In the end, improvements in analysis, testing, and production combined to greatly reduce the problem of transverse failure. In the early 1920s deep etching with acid and microscopic inspection revealed the existence of tiny “shatter cracks,” similar to the “snowflakes” that had weakened gun barrels during World War I. A few years later a British engineer named C. Peter Sandberg found a way to decrease the formation of the cracks by cooling rails in an oven that kept their insides and outsides at the same temperature. (The Canadian engineer I. C. Mackie came up with a similar process in 1931.)
Sandberg had thought that his method worked by avoiding the thermal stresses that were caused by differential cooling. Later investigation showed that his slower cooling actually prevented dissolved hydrogen, which was known to make steel brittle, from coming out of solution. Whatever the reason, it worked. At the same time, Elmer Sperry, known for his gyroscopic inventions, came up with a device that detected incipient rail fissures electromagnetically.
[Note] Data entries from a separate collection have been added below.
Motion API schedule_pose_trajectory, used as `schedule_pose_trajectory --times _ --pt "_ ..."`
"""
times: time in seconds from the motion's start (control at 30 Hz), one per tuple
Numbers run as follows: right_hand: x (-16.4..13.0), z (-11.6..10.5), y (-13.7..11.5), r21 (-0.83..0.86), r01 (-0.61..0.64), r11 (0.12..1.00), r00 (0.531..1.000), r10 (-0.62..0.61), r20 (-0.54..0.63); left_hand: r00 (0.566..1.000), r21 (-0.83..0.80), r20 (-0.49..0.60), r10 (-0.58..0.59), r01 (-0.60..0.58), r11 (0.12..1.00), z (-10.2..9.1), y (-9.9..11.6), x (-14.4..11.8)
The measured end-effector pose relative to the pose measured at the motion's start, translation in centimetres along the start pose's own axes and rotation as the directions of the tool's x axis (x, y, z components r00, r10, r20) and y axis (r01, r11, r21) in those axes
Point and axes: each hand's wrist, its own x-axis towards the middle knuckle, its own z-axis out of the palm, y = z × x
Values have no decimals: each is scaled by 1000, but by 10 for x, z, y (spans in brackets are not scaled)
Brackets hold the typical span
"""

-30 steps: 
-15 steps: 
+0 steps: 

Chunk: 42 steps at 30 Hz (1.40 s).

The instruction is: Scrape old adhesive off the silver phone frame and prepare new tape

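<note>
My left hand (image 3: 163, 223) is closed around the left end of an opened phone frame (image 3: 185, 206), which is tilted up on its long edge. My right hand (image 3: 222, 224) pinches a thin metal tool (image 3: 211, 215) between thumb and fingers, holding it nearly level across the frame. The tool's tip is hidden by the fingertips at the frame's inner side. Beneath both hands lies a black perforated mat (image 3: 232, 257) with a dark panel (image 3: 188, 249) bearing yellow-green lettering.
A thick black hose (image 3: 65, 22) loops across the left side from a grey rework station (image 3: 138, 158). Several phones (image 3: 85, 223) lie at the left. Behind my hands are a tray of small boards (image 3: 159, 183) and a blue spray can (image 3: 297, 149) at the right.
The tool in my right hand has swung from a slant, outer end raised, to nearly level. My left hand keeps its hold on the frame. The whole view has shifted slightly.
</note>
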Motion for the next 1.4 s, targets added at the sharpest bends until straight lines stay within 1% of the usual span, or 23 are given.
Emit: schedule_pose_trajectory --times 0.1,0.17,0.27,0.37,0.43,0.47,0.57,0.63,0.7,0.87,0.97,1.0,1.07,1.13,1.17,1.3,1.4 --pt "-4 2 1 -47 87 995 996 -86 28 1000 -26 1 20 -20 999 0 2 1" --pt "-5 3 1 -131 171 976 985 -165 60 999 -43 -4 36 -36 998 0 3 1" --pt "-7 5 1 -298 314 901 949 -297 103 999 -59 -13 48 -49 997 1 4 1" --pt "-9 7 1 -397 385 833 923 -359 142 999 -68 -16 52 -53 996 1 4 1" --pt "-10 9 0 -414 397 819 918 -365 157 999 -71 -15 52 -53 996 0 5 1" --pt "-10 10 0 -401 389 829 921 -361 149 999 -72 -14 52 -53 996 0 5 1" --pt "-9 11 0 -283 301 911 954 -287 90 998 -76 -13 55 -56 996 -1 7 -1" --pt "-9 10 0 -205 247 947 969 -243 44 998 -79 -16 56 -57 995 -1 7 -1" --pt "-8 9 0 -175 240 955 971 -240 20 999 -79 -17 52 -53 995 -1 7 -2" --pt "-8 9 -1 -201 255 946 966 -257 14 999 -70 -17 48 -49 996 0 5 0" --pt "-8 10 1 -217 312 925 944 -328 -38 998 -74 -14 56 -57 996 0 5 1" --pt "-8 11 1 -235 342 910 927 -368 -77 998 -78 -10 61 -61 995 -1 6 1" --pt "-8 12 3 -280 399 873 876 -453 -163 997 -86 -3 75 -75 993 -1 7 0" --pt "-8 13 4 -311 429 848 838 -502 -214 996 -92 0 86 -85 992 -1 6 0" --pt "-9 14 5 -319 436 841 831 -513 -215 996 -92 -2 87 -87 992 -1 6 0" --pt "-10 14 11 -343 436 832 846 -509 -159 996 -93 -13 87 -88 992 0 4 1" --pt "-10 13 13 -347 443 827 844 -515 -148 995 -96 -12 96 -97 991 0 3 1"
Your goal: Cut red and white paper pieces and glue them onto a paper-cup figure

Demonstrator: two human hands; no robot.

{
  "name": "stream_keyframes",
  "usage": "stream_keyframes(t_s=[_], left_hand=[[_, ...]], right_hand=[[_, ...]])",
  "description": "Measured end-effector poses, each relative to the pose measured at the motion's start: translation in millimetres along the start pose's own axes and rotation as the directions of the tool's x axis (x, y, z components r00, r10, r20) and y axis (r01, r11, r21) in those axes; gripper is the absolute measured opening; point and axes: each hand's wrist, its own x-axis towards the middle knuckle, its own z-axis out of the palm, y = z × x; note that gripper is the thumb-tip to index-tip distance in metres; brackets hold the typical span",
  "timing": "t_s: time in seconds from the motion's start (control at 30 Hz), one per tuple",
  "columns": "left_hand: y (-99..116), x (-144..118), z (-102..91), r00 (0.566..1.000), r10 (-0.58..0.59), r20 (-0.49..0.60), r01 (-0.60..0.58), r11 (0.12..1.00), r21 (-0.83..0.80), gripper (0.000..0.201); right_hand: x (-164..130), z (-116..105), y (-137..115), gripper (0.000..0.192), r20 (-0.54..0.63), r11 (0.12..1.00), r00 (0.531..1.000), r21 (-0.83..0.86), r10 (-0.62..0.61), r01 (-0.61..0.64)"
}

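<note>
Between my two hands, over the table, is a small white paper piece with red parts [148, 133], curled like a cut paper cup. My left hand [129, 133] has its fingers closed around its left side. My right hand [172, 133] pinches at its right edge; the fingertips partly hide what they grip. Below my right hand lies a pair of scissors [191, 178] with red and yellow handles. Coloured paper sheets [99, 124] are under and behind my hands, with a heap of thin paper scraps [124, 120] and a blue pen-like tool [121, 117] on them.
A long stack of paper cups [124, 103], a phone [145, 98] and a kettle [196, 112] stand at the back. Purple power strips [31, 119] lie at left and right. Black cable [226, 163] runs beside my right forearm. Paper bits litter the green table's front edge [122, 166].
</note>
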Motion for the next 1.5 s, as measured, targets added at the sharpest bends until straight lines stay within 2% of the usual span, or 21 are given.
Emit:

It could be mounted on a test car and driven across a stretch of track to find problem rails. In one dramatic case the Sperry device indicated a fissure, and when the rail was removed, a few taps with a ball-peen hammer were enough to break it.
By the early 1940s rail shattering was rare on America’s railroads. The author cites this episode as an example of productive failure. Equally important, it shows how two antagonistic industries can cooperate in the face of a common threat. By itself, carnage on the railways was not enough to bring carriers and steelmakers together; each side’s chief concern was to avoid blame and make the other side pay for finding a solution. But as Aldrich writes, “Both the carriers and the steelmakers perceived rail failures as a political threat, for each understood that a well-publicized record of wrecks could lead to increased government intervention.” Perhaps the most important lesson is that government intervention in technology often works best when the government does not actually intervene.